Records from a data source
------------------------------------

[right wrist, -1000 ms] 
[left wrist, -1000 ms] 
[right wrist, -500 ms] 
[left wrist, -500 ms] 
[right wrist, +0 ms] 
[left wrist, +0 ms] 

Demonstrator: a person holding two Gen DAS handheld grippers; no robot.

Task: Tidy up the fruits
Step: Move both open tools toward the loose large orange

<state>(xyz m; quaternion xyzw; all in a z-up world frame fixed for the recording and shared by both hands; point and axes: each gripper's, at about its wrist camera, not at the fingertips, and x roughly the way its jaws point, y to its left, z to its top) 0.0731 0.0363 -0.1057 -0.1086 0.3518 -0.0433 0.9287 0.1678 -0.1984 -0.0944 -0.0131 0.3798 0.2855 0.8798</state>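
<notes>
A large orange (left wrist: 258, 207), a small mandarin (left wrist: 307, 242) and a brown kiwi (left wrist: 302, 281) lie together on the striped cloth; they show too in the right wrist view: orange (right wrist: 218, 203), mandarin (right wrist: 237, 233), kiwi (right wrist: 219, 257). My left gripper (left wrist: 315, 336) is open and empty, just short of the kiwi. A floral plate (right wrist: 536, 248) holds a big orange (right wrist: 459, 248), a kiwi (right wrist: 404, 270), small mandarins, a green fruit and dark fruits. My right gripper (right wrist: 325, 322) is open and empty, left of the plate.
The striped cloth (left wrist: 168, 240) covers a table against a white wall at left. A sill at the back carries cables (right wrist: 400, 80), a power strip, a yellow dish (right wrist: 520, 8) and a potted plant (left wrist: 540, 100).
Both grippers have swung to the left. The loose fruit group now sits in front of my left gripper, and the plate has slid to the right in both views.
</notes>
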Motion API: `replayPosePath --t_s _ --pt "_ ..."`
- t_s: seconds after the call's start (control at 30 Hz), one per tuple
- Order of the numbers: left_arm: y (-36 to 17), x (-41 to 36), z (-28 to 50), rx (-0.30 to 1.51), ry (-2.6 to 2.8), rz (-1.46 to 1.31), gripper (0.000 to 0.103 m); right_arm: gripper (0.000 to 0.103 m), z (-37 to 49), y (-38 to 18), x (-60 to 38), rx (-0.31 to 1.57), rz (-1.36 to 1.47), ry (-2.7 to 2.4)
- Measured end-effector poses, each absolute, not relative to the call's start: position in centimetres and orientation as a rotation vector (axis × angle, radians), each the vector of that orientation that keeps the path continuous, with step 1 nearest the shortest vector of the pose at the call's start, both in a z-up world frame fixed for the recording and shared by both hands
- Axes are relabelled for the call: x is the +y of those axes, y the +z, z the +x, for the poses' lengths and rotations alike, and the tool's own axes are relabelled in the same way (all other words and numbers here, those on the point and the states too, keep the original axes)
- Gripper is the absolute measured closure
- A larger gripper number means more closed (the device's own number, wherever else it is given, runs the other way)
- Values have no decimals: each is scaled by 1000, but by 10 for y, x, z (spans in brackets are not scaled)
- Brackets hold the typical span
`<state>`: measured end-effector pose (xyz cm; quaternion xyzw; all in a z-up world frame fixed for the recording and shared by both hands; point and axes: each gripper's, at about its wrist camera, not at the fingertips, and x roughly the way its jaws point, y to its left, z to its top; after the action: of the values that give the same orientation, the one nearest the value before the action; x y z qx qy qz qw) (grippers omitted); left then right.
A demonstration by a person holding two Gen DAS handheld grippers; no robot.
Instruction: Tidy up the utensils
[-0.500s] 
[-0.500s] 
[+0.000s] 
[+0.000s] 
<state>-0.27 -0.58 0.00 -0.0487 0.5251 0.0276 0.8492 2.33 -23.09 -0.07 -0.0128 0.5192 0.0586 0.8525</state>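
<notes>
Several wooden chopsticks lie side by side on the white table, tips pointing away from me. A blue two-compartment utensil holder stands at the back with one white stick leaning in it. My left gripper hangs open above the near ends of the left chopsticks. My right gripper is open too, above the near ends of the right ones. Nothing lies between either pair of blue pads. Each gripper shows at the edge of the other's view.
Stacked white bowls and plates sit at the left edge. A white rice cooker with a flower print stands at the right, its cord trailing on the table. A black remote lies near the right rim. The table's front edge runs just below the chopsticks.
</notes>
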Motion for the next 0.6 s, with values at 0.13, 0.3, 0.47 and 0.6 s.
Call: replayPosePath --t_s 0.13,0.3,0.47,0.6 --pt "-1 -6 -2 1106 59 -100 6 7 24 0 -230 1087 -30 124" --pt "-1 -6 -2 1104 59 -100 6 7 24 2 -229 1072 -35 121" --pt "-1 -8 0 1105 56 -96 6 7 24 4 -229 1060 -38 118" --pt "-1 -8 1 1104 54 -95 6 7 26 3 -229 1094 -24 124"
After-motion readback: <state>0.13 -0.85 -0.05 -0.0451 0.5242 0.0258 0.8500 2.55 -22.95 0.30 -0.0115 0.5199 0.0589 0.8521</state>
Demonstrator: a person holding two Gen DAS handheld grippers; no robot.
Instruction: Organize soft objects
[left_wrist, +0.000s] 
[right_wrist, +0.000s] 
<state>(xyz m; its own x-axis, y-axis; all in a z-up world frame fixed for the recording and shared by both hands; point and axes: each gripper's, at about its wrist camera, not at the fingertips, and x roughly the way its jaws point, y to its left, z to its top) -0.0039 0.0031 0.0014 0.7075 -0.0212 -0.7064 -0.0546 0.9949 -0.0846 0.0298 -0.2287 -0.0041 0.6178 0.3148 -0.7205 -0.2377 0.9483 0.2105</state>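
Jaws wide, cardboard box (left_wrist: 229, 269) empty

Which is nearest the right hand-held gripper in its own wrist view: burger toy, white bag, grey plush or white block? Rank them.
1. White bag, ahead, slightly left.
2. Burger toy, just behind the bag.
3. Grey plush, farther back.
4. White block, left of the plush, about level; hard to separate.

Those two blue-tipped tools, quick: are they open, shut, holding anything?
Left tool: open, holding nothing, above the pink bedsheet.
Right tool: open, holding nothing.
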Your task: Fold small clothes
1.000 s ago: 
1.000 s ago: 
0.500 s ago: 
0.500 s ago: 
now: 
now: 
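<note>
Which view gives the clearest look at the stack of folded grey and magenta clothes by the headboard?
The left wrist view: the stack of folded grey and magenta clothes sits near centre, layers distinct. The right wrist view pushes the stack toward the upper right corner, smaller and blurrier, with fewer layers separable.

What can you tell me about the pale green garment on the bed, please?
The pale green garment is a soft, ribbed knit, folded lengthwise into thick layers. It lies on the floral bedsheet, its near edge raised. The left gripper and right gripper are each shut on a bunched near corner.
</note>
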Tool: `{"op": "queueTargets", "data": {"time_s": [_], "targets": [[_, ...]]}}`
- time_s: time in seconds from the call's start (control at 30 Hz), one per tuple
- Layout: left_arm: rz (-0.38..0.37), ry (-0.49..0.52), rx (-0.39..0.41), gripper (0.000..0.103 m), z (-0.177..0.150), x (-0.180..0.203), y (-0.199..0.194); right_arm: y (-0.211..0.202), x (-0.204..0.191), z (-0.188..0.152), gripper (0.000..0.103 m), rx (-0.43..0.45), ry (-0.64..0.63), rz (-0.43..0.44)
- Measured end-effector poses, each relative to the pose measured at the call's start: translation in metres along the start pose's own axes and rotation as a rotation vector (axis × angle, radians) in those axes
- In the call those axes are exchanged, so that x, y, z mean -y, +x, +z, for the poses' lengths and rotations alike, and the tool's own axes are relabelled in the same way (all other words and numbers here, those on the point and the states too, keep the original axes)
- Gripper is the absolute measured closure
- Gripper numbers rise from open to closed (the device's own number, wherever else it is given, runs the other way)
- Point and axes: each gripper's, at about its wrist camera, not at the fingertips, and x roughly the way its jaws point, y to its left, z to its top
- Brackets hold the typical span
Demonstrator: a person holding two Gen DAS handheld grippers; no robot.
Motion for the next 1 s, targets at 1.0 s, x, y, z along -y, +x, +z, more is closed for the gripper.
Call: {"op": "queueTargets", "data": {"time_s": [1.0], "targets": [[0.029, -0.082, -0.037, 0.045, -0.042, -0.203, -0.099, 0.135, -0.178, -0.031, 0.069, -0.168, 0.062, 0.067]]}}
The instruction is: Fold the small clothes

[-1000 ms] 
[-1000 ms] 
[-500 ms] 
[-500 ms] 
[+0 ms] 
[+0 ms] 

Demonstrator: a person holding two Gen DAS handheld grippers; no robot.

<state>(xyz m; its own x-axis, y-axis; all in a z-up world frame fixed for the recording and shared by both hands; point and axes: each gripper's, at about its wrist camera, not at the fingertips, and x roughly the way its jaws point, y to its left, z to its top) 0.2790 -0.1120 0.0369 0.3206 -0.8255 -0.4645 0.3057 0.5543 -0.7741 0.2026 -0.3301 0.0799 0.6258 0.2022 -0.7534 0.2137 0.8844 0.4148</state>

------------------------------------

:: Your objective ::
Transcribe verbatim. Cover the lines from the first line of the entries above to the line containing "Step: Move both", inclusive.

:: Solution to this problem ::
[right wrist, -1000 ms] 
[left wrist, -1000 ms] 
[right wrist, -500 ms] 
[left wrist, -500 ms] 
[right wrist, +0 ms] 
[left wrist, +0 ms] 

Demonstrator: a person holding two Gen DAS handheld grippers; no robot.

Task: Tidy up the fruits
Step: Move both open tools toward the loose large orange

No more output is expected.